EMI, the London-based record label that for 80 years brought the world everyone from the Beatles and Queen to Coldplay and Katy Perry, is no longer independent.
The company was divided and sold in pieces on Friday, with Vivendi’s Universal Music Group winning EMI’s recorded music auction with a US$1.9 billion offer. A consortium led by Japan’s Sony is expected to announce later on Friday that it won the auction for EMI’s music publishing operations in a deal valued at US$2.2 billion, according to sources involved in the process.
Both companies were victorious, coming from behind in the auction’s final week after nearly five months of intense negotiations, trumping bids by archrivals Warner Music Group and BMG.
For EMI owner Citigroup Inc, which took control of the record label after its previous owner, Guy Hands’ buyout shop Terra Firma, defaulted on loans owed to the investment bank, the better--than--expected US$4.1 billion in total-deal value approaches the break-even level, something few observers thought possible. Citigroup provided £2.6 billion (US$4.2 billion) of debt to Terra Firma’s 2007 leveraged buyout of EMI, but had to write off most of the loans as a result of the company’s struggles.
Warner Music led the bidding on the recorded music side for much of the auction, while KKR-backed BMG was ahead on the song catalog side. However, in a surprise move, Warner Music rescinded its bid last week after failing to agree to terms for taking over EMI’s -pension liabilities.
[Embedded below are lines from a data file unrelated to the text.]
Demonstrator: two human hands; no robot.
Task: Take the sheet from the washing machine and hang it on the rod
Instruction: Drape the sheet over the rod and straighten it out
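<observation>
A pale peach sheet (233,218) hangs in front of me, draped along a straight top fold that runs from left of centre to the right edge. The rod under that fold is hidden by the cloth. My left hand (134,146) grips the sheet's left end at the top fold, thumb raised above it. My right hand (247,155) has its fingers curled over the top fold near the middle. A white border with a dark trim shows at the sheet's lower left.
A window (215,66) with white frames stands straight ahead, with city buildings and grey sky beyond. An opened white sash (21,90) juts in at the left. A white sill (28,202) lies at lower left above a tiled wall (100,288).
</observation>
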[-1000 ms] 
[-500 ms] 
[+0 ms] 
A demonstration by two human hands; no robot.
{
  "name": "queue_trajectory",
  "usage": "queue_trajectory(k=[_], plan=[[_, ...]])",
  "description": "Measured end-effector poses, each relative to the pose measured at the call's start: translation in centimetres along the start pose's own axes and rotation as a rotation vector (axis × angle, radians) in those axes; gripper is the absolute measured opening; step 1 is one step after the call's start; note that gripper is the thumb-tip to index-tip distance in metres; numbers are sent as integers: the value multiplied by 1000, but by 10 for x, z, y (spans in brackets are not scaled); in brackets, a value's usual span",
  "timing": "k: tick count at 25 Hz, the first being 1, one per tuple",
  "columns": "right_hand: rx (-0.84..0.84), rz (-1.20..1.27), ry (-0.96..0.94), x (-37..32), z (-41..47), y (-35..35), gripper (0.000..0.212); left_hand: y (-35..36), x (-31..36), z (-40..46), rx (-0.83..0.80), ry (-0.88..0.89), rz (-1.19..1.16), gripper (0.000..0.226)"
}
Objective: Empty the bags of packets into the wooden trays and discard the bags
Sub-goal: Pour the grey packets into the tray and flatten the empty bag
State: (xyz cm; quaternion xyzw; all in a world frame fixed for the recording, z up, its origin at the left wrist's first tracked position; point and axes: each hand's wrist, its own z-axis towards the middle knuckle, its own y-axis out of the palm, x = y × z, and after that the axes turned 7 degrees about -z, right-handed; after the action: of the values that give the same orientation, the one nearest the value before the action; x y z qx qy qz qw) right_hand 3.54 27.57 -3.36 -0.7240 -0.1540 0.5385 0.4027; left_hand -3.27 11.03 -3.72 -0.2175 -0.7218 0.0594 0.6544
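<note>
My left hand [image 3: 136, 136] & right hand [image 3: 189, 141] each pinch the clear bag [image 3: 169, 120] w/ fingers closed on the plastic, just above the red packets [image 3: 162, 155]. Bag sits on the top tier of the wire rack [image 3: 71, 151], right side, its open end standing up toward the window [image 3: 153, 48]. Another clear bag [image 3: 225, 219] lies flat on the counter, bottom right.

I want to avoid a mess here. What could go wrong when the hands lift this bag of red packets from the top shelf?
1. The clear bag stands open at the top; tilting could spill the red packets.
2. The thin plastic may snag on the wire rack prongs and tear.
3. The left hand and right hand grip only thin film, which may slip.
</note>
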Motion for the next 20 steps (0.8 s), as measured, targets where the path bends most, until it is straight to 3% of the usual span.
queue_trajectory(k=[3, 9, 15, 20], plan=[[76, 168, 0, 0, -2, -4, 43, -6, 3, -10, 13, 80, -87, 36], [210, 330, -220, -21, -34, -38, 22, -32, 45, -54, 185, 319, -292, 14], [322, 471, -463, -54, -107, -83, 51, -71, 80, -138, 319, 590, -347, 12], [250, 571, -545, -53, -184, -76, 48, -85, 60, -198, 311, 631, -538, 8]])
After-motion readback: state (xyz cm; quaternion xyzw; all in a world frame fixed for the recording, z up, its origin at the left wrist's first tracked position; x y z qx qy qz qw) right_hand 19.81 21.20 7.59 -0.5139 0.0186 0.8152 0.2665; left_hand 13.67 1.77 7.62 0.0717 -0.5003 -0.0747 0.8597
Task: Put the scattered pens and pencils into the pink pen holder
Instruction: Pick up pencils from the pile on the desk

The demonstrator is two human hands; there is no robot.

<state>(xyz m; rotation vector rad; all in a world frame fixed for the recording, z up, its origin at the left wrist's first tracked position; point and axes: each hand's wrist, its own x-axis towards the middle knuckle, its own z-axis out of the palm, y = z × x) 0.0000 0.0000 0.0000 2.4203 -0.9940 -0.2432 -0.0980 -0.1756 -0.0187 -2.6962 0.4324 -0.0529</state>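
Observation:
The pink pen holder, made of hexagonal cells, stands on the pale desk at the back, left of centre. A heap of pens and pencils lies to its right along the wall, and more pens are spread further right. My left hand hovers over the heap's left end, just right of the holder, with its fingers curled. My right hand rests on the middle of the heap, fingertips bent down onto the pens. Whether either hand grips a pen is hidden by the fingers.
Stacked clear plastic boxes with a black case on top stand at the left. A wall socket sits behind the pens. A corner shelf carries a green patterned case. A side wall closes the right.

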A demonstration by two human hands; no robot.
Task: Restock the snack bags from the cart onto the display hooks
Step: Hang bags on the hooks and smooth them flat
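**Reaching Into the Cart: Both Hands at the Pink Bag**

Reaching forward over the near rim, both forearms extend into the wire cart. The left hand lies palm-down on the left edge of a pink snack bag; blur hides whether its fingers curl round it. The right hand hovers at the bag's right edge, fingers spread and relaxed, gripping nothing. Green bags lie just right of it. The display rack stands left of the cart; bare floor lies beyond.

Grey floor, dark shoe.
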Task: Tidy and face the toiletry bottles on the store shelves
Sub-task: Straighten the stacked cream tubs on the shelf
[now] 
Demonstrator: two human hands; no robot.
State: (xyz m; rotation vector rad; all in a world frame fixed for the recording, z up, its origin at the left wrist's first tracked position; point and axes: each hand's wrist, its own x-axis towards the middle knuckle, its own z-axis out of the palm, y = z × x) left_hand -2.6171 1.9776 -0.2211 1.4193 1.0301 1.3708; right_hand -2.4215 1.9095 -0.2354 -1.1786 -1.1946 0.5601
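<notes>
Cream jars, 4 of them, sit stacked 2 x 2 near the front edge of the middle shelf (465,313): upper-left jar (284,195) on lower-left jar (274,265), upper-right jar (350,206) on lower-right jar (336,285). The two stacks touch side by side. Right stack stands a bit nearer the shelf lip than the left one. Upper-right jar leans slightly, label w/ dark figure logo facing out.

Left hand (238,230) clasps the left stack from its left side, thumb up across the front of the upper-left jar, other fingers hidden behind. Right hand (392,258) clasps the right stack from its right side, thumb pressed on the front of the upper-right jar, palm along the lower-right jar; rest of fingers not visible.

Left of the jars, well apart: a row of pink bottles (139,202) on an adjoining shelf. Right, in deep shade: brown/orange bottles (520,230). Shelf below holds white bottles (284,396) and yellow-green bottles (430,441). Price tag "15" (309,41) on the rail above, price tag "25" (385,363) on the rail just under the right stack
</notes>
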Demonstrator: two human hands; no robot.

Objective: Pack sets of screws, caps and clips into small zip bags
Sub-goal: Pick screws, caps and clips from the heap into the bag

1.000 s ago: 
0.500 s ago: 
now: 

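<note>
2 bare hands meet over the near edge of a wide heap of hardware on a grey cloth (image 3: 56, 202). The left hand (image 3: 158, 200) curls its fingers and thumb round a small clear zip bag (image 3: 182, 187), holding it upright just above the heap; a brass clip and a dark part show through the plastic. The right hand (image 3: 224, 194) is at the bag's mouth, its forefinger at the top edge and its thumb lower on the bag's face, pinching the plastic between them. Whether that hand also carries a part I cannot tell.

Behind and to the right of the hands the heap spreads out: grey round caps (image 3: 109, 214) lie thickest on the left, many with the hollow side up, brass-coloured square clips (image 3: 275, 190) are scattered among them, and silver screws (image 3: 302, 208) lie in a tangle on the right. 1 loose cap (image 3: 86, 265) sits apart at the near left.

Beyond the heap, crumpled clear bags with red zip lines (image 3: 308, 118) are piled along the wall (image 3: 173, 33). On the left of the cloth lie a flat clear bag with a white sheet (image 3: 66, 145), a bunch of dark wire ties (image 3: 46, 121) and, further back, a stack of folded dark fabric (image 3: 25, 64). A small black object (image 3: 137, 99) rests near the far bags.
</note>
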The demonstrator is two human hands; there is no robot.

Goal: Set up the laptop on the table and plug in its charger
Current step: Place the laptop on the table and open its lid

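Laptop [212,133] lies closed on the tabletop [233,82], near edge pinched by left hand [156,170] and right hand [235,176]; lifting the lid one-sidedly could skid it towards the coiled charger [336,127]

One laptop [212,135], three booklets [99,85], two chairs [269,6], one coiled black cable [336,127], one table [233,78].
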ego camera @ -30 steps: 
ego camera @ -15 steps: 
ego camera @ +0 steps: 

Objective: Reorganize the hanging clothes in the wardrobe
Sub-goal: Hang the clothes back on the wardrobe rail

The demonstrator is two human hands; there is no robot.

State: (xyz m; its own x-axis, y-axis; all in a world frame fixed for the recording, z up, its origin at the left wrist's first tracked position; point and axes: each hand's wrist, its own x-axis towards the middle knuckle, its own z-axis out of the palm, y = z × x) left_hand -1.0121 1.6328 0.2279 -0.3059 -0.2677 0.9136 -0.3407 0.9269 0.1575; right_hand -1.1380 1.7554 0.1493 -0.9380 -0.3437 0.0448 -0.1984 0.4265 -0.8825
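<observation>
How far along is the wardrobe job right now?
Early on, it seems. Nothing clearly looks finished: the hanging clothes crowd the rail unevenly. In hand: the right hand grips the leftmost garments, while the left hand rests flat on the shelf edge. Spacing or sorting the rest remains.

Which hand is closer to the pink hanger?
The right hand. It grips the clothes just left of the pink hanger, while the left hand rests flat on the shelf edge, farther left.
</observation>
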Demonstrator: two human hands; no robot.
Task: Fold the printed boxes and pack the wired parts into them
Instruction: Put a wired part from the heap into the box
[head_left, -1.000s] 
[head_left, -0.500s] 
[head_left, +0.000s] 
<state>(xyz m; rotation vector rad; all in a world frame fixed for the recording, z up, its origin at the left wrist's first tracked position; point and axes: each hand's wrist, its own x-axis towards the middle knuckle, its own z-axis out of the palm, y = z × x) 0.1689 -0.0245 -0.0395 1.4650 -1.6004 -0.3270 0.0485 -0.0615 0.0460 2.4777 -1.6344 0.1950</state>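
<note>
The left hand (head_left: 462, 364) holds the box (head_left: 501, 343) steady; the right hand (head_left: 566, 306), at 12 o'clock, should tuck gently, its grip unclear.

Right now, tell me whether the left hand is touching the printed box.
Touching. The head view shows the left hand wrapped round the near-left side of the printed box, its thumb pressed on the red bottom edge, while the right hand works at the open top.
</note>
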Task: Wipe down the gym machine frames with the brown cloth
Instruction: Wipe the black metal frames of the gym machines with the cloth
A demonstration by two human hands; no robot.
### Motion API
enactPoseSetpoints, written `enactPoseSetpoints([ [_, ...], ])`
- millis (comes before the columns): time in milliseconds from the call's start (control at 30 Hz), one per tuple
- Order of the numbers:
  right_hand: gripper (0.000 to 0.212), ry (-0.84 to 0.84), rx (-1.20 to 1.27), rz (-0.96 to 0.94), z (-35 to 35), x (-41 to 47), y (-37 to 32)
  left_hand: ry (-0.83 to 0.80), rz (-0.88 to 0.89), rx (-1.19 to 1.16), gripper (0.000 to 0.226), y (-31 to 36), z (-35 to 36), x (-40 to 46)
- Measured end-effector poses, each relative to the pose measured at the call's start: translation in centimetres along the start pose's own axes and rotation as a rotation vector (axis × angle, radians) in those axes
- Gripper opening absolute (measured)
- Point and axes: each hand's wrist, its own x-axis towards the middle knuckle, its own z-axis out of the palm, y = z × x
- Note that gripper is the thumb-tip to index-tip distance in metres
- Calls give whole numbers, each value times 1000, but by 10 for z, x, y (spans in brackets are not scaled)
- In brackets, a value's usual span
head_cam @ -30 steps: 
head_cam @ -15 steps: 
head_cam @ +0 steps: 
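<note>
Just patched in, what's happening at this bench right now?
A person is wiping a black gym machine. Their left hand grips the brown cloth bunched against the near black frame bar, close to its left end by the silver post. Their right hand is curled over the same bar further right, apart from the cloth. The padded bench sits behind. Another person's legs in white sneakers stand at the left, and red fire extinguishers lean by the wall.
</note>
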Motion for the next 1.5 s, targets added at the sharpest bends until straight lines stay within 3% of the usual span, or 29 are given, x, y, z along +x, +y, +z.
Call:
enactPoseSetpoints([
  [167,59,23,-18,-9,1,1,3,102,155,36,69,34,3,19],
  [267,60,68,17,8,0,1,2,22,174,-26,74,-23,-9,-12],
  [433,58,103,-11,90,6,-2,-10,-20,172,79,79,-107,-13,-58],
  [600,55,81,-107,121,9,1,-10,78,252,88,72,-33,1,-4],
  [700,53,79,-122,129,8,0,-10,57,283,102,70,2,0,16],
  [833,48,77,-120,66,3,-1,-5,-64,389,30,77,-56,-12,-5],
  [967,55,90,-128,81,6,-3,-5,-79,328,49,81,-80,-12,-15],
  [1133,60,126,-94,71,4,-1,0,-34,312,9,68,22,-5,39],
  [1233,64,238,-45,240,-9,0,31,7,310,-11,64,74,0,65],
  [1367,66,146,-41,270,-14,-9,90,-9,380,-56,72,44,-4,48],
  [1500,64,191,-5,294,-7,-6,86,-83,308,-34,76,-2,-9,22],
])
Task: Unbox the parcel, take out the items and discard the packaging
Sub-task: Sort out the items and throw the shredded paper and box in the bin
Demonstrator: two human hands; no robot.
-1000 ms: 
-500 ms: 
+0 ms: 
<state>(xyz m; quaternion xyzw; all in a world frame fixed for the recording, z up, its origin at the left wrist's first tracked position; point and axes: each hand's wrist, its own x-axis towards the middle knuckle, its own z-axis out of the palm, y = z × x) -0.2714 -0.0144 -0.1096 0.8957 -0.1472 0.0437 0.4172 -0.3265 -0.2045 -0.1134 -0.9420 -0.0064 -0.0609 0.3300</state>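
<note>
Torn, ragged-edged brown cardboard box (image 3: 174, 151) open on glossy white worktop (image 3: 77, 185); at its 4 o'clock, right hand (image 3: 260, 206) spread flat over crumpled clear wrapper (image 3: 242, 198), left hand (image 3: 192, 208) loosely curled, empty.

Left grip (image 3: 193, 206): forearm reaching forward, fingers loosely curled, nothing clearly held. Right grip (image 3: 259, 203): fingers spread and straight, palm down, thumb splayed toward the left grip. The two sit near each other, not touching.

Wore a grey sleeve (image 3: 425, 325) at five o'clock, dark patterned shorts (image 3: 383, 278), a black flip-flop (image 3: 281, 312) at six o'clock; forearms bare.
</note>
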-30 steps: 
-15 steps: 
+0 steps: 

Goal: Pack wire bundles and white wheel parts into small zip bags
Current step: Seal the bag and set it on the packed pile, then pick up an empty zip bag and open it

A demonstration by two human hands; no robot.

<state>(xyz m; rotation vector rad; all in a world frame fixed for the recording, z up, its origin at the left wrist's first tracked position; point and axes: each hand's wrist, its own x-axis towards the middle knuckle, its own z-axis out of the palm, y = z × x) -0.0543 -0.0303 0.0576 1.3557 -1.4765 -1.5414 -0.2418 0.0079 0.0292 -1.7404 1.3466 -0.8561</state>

Warner’s exit opened the door for Universal to return to the negotiating table after previously dropping out of the auction for the very same reason. Under the deal’s terms, Universal assumes the regulatory risk — and getting the deal approved won’t be easy — while Citigroup retains all of EMI’s roughly US$600 million in pension liabilities and any potential liability from lawsuits related to Terra Firma’s ownership.
The US$1.9 billion price equates to a cash flow multiple of seven times, which is roughly in line with the 7.3 times cash flow multiple Len Blavatnik paid in his US$3.3 billion deal for Warner Music in July. Cost synergies are expected to lower the cash flow multiple to five times, a source said.
On the publishing side, Sony lined up Blackstone Group, Raine Group and Abu Dhabi’s Mubadala Development Co as financing partners, but what really put its offer over the top was a last-minute assist from investment bank UBS, which agreed to provide it with more than US$1 billion in financing, according to two sources involved in the deal.
Both deals are expected to attract intense regulatory scrutiny, as Universal is already the worldwide market-share leader in recorded music and Sony will catapult to the No. 1 position in publishing.
The deal, if approved, would increase Universal’s recorded music market share to 36 percent globally.